## EXERCISE INSTRUCTIONS:
Only the text belongs in the copy. Transcribe the data exactly and drop any pictures.

## DATA:

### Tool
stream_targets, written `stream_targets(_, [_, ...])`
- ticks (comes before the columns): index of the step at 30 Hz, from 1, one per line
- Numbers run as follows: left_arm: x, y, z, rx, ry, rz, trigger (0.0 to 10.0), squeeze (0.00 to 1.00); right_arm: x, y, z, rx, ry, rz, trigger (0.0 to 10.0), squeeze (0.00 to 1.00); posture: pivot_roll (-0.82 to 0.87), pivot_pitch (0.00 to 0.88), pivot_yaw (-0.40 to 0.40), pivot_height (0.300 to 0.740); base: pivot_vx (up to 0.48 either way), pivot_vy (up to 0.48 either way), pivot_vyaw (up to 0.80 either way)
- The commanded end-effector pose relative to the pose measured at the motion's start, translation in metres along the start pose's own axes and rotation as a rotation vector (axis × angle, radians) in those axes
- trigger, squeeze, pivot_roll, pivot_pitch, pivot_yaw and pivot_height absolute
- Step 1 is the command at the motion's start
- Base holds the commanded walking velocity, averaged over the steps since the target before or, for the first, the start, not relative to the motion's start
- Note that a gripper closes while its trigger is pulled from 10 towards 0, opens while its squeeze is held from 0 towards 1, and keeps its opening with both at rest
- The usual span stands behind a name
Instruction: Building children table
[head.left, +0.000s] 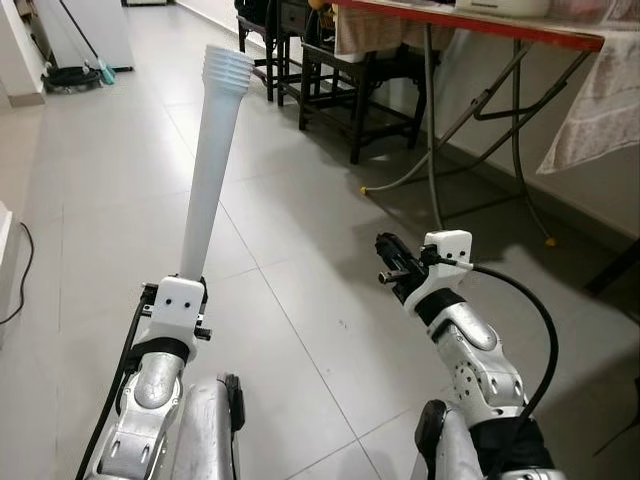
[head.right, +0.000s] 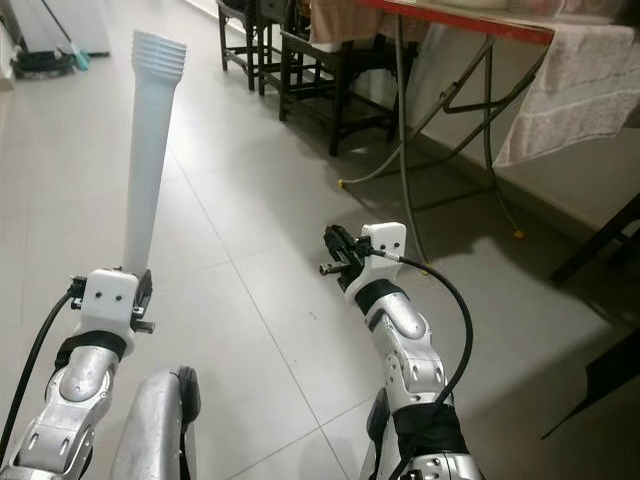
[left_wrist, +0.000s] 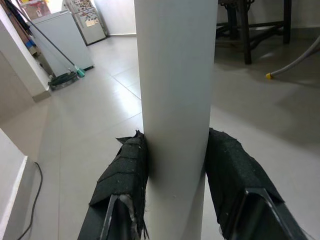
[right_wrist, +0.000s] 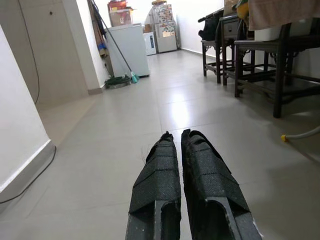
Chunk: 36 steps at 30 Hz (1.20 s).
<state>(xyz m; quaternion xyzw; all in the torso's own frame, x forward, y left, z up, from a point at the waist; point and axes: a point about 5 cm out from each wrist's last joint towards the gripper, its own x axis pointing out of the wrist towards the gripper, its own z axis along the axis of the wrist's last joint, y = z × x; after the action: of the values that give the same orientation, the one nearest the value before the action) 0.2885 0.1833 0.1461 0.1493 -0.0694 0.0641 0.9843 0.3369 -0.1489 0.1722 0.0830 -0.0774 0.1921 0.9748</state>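
Note:
A long white table leg (head.left: 212, 170) with a ribbed far end stands tilted upward out of my left gripper (head.left: 190, 288). In the left wrist view the two black pads (left_wrist: 125, 172) press on both sides of the white table leg (left_wrist: 172, 110), so the gripper is shut on it. My right gripper (head.left: 388, 258) is held out over the floor to the right, level with the left one. Its fingers (right_wrist: 160, 175) lie together with nothing between them.
Grey tiled floor (head.left: 300, 260) stretches ahead. A red-edged folding table (head.left: 470, 20) with metal legs and dark wooden chairs (head.left: 350, 70) stand at the right and back. A hose (head.left: 400, 180) lies on the floor there. A white fridge (right_wrist: 130, 47) and a mop (head.left: 85, 40) stand far left.

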Motion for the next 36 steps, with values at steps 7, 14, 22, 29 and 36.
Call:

## RESPONSE:
### Tool
stream_targets, written `stream_targets(_, [_, ...])`
- ticks (comes before the columns): index of the step at 30 Hz, from 1, one per line
- Numbers run as follows: left_arm: x, y, z, rx, ry, rz, trigger (0.0 to 10.0), squeeze (0.00 to 1.00); right_arm: x, y, z, rx, ry, rz, trigger (0.0 to 10.0), squeeze (0.00 to 1.00); posture: pivot_roll (-0.82 to 0.87), pivot_pitch (0.00 to 0.88), pivot_yaw (-0.40 to 0.40), pivot_height (0.300 to 0.740); base: pivot_vx (up to 0.48 either way), pivot_vy (up to 0.48 either way), pivot_vyaw (up to 0.80 either way)
- The commanded end-effector pose relative to the pose measured at the motion's start, translation in metres along the start pose's own axes and rotation as a rotation vector (axis × angle, radians) in those axes
- trigger, squeeze, pivot_roll, pivot_pitch, pivot_yaw and pivot_height absolute
- Step 1 is the command at the motion's start
- Base holds the commanded walking velocity, averaged over the steps since the target before or, for the first, the start, not relative to the motion's start
- Note that a gripper closes while its trigger is pulled from 10 towards 0, opens while its squeeze is held from 0 towards 1, and keeps its opening with both at rest
- The usual span stands behind a name
Instruction: Building children table
[head.left, +0.000s] 
[head.right, +0.000s] 
[left_wrist, +0.000s] 
[right_wrist, +0.000s] 
Chunk: 36 steps at 30 Hz (1.20 s).
<state>(xyz m; quaternion xyzw; all in the torso's own frame, x forward, y left, z up, from a point at the waist; point and axes: a point about 5 cm out from each wrist's last joint towards the gripper, its own x axis pointing out of the wrist towards the gripper, its own z axis along the axis of the wrist's last joint, y = z × x; after the action: of the values that give the same orientation, the one nearest the value before the action) 0.2885 0.1833 0.1461 0.1493 -0.0694 0.0641 0.9843 0.3369 -0.1489 0.1722 0.0830 -0.0774 0.1921 0.9748</state>
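Note:
A long white table leg (head.left: 212, 170) with a ribbed far end stands tilted upward out of my left gripper (head.left: 190, 288). In the left wrist view the two black pads (left_wrist: 125, 172) press on both sides of the white table leg (left_wrist: 172, 110), so the gripper is shut on it. My right gripper (head.left: 388, 258) is held out over the floor to the right, level with the left one. Its fingers (right_wrist: 160, 175) lie together with nothing between them.
Grey tiled floor (head.left: 300, 260) stretches ahead. A red-edged folding table (head.left: 470, 20) with metal legs and dark wooden chairs (head.left: 350, 70) stand at the right and back. A hose (head.left: 400, 180) lies on the floor there. A white fridge (right_wrist: 130, 47) and a mop (head.left: 85, 40) stand far left.
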
Motion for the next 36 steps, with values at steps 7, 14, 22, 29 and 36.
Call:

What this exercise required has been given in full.